Алена прервала наш диспут, капризно надув губу:
— Заяц с куропаткой пойдет, буду хомячить. Это реально хорошо для меня.
— Всё остальное фигня? — догадалась Нюся.
— Только учти: фаршированный куропаткой, а не дробью. Еще хочу буженину. Настоящую, пражскую. И сыр с белой плесенью «Сель-сюль-шер», — она ткнула в меня пальцем, — что Антон Михалыч только по праздникам выдает.

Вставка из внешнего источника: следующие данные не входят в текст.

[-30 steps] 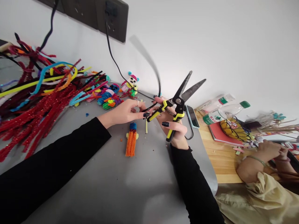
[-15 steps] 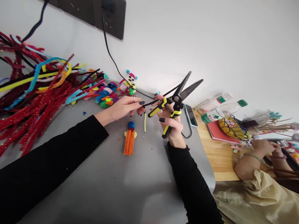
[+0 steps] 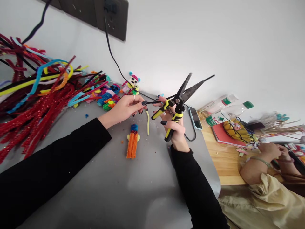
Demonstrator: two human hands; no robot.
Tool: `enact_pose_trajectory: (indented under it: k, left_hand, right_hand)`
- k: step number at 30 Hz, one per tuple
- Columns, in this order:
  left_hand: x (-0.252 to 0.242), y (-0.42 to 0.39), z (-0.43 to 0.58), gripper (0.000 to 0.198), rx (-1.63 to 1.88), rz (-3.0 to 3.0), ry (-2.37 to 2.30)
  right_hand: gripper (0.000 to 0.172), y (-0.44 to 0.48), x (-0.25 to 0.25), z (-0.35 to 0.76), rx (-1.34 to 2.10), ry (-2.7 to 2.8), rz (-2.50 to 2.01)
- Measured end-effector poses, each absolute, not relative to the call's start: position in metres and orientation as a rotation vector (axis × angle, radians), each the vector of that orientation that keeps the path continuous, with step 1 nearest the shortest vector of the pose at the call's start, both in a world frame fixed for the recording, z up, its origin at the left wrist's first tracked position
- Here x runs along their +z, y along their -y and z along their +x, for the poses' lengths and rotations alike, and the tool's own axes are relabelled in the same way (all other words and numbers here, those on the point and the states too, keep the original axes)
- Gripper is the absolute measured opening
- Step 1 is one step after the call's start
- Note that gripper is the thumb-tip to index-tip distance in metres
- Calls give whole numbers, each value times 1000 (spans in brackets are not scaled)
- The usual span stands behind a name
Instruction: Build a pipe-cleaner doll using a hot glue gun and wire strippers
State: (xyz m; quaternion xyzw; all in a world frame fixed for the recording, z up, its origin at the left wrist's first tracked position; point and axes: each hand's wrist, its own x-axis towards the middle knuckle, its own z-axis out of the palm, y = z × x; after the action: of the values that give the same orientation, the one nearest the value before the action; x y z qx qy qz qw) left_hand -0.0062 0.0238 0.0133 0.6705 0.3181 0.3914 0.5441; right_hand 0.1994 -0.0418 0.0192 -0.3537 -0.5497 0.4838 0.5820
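My left hand [image 3: 130, 108] pinches the end of a black pipe cleaner [image 3: 209, 77]. The strip runs past the fingers of my right hand [image 3: 175, 127] and behind the shears, and its far tip sticks out beyond one blade. My right hand is closed round the yellow-and-black shears [image 3: 178, 101], whose blades point up and stand apart. Below my hands an orange pipe-cleaner figure with a blue top [image 3: 132, 141] lies on the grey table [image 3: 95, 184]. A short pale-yellow pipe-cleaner piece [image 3: 148, 124] lies between my hands.
Many pipe cleaners [image 3: 47, 105] heap up at left, beside several finished figures [image 3: 130, 83] by the wall. A black cable [image 3: 111, 54] hangs from a socket. At right are a phone [image 3: 195, 117], bottles [image 3: 215, 118], a red notebook [image 3: 226, 136] and another person's hands [image 3: 269, 151].
The black pipe cleaner's far tip now shows beyond the shears at upper right. The shears have shifted slightly left. My left hand keeps its pinch.
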Motion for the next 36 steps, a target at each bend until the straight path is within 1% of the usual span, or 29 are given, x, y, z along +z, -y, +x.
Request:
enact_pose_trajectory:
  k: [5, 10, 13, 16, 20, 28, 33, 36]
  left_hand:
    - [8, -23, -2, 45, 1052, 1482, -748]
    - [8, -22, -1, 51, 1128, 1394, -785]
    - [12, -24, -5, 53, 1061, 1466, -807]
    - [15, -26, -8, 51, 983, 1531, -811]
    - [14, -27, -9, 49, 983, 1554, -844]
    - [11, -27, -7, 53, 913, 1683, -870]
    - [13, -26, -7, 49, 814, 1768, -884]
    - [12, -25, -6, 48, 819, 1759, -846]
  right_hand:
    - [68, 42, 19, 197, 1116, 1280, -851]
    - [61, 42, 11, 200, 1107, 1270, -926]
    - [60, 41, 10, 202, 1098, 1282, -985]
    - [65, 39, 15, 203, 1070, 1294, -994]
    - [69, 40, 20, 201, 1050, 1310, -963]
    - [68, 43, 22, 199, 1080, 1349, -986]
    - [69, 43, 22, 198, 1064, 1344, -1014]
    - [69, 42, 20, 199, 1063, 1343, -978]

— А ты не лопнешь? — ядовито заметила Нюся, вставив руки в бока.— Не моё, конечно, это дело, в чужой рот заглядывать. Но если жрешь в три горла, то знай: задница у тебя одна. И потом, разве кинозвезды бывают жирными?
— Эй, полегче! — взвилась Алена. — Во-первых, в реанимации трое больных. Ты ж меня там как курицу ощиплешь! Баланс надо поправить. Ибо сказано: как полопаешь, так и поштопаешь. Во-вторых, я не толстая, а фигуристая, то есть девушка в самом соку. Да, на аппетит не жалуюсь, но ранняя пташка больше корма клюёт! И, в-третьих, хорошие артисты бывают крупными. Разве Нонна Мордюкова не звезда?
— Глыба великая, — согласился я, чтобы без паузы рявкнуть тихим голосом: — Вы меня утомили обе! Алена, ну-ка набери мне лысого доктора.